• Prompt
The lines wanted are those in the data below that include "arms".

"""

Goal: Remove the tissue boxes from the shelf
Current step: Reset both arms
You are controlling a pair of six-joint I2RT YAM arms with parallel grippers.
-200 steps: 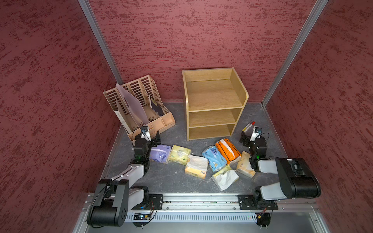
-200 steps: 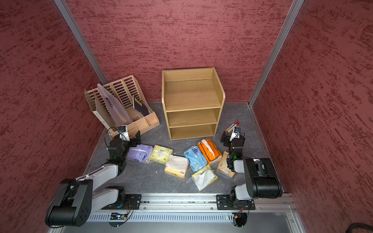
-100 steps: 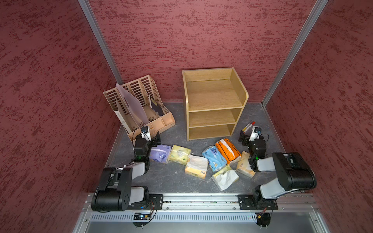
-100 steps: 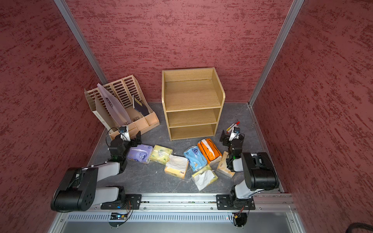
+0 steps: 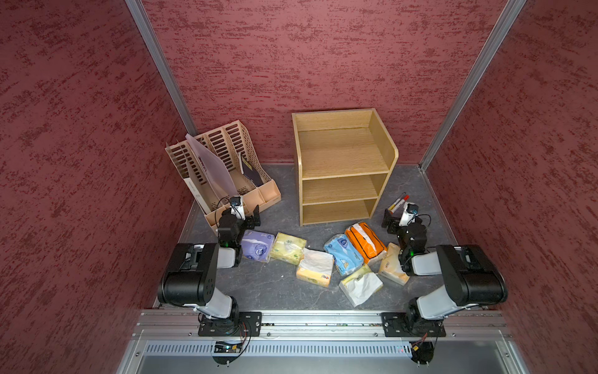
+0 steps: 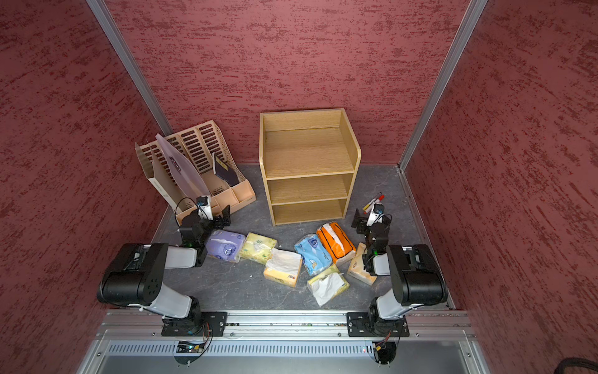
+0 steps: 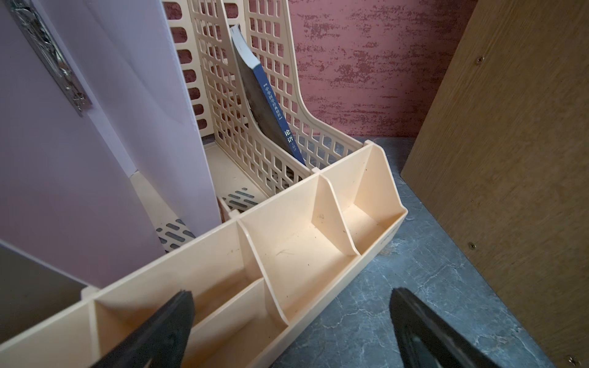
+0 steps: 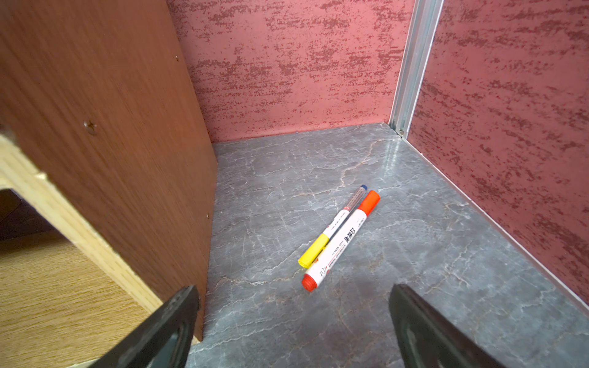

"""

• Answer below
Current step: Reset both arms
You are controlling a pair of six-joint I2RT YAM arms with parallel grippers.

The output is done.